In its press statement, AGE adds, “Students who find a company is willing to go out there and foster a spirit of opportunity among young professionals, often respond positively. If they have a little more insight and coaching when it comes to finding a suitable position, recent graduates who are hired are more likely to stay and grow with the company than those who are not offered such opportunities.”
Stemming off this observation, AGE121 notes that many recent graduates—although often idealistic—have a passion to jumpstart their careers, learn and offer their services to a company. According to the article, this passion can be a great boon to smaller businesses, as new employees will likely have a larger opportunity to make an impact than they would with a large company. Entrepreneur explains, “Employees typically have a greater impact at a small firm than at a large one. That can be appealing—instead of performing menial tasks in an entry-level gig at a big company, new grads who opt for smaller firms literally hit the ground running and have a significant impact on the company overall.
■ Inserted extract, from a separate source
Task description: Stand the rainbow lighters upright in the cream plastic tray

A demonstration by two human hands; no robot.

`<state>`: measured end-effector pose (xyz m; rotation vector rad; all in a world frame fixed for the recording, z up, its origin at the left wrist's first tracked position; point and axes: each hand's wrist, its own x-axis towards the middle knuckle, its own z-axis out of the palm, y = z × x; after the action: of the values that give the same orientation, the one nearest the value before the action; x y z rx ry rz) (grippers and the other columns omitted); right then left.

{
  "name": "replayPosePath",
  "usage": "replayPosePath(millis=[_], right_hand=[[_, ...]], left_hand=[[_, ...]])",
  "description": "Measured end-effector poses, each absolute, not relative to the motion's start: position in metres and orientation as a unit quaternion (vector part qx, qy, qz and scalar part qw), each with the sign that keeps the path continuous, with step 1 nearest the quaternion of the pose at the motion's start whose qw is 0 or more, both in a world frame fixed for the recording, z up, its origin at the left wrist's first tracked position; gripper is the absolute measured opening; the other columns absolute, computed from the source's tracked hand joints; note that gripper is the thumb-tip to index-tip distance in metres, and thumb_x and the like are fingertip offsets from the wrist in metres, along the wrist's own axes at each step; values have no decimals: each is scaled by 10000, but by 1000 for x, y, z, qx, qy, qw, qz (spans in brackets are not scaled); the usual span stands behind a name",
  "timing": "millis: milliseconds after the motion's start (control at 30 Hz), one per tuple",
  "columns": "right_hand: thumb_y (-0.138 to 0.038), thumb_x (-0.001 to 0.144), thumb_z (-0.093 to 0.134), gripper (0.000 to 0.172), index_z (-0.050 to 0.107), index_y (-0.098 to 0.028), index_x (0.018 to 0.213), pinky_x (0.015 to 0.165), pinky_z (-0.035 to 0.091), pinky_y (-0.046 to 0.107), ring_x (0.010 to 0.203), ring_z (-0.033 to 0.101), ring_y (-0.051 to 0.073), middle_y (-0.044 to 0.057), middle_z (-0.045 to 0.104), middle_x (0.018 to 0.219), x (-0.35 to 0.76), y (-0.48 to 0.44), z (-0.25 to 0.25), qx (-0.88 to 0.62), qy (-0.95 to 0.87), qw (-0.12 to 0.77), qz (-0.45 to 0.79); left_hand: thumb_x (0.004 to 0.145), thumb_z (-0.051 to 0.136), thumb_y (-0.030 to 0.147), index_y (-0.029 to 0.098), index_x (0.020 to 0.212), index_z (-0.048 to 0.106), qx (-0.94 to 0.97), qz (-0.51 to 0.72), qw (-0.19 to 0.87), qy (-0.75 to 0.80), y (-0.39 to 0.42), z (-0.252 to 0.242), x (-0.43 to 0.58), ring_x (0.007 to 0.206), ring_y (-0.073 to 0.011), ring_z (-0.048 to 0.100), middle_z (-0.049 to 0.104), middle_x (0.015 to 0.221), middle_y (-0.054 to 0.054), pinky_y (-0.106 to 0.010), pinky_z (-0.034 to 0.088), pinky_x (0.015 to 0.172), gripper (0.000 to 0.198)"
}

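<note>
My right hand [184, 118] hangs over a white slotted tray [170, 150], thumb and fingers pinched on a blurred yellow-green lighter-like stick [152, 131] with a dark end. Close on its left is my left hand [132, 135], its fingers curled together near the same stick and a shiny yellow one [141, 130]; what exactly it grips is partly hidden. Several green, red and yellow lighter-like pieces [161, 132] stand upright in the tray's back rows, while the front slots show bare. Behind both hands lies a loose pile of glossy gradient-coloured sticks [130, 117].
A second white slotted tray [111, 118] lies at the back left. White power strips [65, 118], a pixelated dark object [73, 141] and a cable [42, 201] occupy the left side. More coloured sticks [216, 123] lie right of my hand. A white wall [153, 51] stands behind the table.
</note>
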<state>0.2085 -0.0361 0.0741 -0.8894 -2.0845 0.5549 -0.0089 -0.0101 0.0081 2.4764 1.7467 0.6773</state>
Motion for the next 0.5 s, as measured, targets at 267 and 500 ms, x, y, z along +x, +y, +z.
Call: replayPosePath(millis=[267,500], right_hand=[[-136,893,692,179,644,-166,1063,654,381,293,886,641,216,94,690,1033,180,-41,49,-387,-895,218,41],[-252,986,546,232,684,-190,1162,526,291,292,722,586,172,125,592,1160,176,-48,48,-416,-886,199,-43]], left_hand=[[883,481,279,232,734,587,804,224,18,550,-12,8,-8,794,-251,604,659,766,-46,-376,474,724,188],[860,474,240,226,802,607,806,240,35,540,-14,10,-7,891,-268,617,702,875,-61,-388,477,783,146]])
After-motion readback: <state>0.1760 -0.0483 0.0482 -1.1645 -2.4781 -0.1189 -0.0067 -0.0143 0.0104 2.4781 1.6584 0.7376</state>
The opportunity for hands-on learning and making a difference can be very appealing.”
In its press statement, AGE explains, “If a new recruit and potential employee sees that a company also offers training opportunities, they will respond positively. Once they know that they will have a chance to obtain some of the skills they are missing, they will feel more confident in their ability to help a company. In the long run, new employees who are offered support and confidence are much more likely to succeed and deliver results than those who have doubts throughout the duration of their employment.”
Another way to motivate college graduates, according to Entrepreneur, is to help map out the way that these individuals can grow within an organization. It states, “One concern that new grads might have about a smaller firm is that there could be limited options for career growth. Quell those fears by discussing the options with interviewees. If you’re willing to train employees in new skills or have future expansion plans, share those insights so the prospective employee knows you’re serious about his or her career goals.”
While it is encouraging for job applicants to see where they can go within a company, it is also important for companies to understand what they can get out of hiring a recent graduate. “Although some HR professionals may opt to interview more experienced individuals for entry-level positions, it is critical for hiring parties to assess the benefits that college graduates bring to an organization. In addition to coming with generally lower salaries, recent grads also bring a wave of new innovation and eagerness that can help catapult a business to the next level,” AGE121 concludes in its press statement.
AGE121 is a training and recruitment business that provides courses focused on professional development. These classes help experienced employees and new hires alike to excel, as they remain aware of industry and company regulations and standards. Training covers a variety of topics, from effectively serving as a receptionist for a dental practice to caring for young children. Those who participate in classes have a 99 percent pass rate when it comes to courses and quizzes. This is because each program is specifically tailored to that individual. Instead of pushing all participants through the class at the same speed, participants can spend as much time as they need in order to master the material and find success.